Во многом это именно то, чего люди не хотят видеть в романе. В основном им нужна история, в которую они могут поверить, а в противном случае они не потрудятся раскрыть книгу. Они соглашаются, в рамках стандартного договора между автором и читателем, поверить в историю, которая им рассказана, – и вдруг в «Другой жизни» им рассказывают противоречивую историю. «Мне интересно, что там происходит, – говорит читатель, – но вот только тут почему‐то происходят сразу три истории. И что здесь правда, а что ложь? В какую из них вы хотите, чтобы я поверил? И зачем вы мне этим забиваете голову?»
Что здесь правда, а что ложь? Все истории в равной степени правдивы и в равной степени ложны.
Но вы спрашиваете, в какую из них поверить? Во все сразу / ни в какую.

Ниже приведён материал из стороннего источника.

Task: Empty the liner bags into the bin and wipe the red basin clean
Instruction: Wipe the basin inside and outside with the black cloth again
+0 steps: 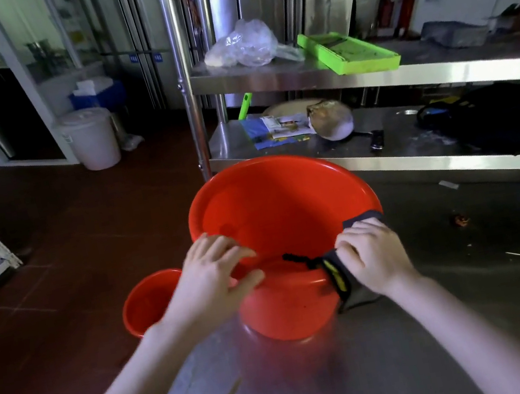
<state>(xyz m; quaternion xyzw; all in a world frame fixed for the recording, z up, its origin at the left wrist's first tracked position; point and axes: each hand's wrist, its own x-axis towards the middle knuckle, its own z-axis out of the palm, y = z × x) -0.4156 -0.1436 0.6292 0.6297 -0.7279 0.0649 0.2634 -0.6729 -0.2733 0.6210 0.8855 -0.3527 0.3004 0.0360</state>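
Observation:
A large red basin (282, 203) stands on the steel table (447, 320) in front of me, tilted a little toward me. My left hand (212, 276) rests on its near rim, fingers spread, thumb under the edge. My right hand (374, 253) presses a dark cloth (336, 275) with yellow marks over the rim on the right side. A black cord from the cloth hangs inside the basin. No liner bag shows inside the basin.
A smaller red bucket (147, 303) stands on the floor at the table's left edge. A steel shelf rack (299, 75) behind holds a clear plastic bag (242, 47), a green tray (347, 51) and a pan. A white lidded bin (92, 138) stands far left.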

Зачем вы мне этим забиваете голову? Потому что нет ничего необычного в том, что люди меняют свои истории. Люди постоянно рассказывают об одном и том же по‐разному – мы сталкиваемся с этим каждый день. И в этом нет ничего ни «модернистского», ни «постмодернистского» и ни в малейшей степени авангардистского: все мы все время пишем вымышленные версии своих жизней, противоречивые, но взаимно переплетающиеся истории, которые, какими бы тонко или грубо сфальсифицированными они ни были, создают наше представление о реальности и являются для нас точнейшим приближением к истине. Почему я этим забиваю вам голову? Потому что жизнь не обязательно имеет точный маршрут, не всегда представляет собой простую цепочку событий, не всегда подчиняется предсказуемому плану. И я намеренно предлагаю такой головоломный подход, чтобы драматизировать эту сложность. Все отдельные повествования движутся наперекосяк, но все они связаны воедино: это единство выражено в названии книги – идея другой жизни, иной версии жизни, жизни по другому сценарию. Жизнь, подобно писателю, обладает мощным импульсом к преображению.